Forgive me, I do not know how to write about another person's loss. I do not feel I have the right to. When someone close tells me someone related to them has lost a child, or endured a miscarriage, I do not feel I have the right to "report" about it here. And there have been losses in the very recent past which I have written on privately, tried to help as I can, but did not feel was appropriate to mention here.
Today surprised me, even though, whenever a mother goes on bedrest, when there are the symptoms, I worry. I spend more time worrying, preparing for the worst, that thinking those "positive thoughts." And I do not pray.
One of our instructors at arts camp was five months pregnant. She was so excited about being a first-time mother. She had just found out she was going to have a boy last week - the day before she disappeared, sent to the hospital. I heard her ankles had been swollen. I hoped for the best. I feared the worst.
We were about the start class this morning, just about to call all the students in "Group 1" to join us in the sanctuary. Tim whispers to me, "I thought you should know, Xxxxxxx lost her baby. We're all going to get a card."

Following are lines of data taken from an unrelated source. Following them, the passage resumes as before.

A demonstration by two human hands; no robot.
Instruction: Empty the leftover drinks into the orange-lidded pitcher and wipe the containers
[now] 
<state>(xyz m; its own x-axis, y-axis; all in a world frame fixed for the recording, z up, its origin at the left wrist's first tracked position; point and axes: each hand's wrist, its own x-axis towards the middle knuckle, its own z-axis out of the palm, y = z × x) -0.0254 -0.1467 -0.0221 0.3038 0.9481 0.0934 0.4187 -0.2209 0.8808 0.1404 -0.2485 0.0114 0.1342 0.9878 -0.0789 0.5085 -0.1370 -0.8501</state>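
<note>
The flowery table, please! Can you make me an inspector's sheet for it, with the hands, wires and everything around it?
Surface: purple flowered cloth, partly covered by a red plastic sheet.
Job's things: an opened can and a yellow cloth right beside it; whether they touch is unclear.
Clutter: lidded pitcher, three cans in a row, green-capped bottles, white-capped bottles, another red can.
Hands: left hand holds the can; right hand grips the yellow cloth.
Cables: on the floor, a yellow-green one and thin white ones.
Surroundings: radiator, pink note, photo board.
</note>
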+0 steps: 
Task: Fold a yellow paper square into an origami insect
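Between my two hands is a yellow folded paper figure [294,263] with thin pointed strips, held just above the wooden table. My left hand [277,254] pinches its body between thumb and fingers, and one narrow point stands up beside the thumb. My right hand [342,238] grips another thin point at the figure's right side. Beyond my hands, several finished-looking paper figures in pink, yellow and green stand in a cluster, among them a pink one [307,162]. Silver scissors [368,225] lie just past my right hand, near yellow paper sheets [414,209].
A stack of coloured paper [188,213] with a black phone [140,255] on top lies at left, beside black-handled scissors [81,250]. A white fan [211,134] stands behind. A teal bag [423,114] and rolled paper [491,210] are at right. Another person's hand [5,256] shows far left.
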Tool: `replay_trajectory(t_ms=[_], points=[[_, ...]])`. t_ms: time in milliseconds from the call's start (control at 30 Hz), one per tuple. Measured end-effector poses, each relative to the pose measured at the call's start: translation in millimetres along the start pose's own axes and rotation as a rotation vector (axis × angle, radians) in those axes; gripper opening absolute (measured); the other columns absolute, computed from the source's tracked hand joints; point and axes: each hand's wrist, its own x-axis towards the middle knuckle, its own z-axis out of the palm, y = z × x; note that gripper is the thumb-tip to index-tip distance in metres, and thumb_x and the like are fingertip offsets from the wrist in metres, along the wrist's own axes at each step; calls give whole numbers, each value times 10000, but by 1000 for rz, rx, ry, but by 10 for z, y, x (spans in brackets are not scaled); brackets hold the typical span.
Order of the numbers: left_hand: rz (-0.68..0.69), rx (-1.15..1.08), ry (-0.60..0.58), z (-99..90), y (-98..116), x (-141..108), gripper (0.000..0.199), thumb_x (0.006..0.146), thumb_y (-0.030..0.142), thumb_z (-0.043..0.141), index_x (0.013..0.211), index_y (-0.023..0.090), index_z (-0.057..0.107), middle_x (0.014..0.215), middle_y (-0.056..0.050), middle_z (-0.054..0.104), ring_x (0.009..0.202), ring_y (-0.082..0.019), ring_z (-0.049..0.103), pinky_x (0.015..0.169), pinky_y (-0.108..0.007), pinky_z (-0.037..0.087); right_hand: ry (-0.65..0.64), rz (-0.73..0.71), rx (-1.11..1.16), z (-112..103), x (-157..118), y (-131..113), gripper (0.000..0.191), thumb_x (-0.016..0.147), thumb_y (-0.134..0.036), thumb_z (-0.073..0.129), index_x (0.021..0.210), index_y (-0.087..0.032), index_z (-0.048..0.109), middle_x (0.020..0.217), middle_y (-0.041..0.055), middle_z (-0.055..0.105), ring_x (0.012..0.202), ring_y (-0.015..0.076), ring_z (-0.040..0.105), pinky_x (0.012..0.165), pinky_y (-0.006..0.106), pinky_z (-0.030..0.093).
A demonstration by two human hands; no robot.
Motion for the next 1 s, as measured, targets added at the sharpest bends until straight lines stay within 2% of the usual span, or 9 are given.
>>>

I was shocked not only be the news, and its delivery, but my own reaction to it. I just said, "I'm sorry, Tim, you should already know this - you hold the black telegram until after the performance." I just told him to start class and walked into the playground outside and wept. I was surprised at how much I wept.
I've met the parents of so many lost children in the past six years - so many just last month, in England and Nothern Ireland. But they were all in the past, there was nothing to do except be sympathetic. The loss was past. And I had seen this beautiful young woman I'd just met, I met her a little over three weeks ago as an expectant mother, she was so obviously happy about having this boy.
I'd like to be in contact, to help how I can. She and her partner want everyone to leave them alone and I can certainly sympathize with that. I hope, in a week or so, I can reach them.
1 comment:
Send flowers, drop off a card. Don't force them to talk, but be there on the periphery. I'm betting that they really don't want to be alone, instead they just don't know how to react and are trying to protect themselves from people who will say the wrong things.
I know YOU would say the right things.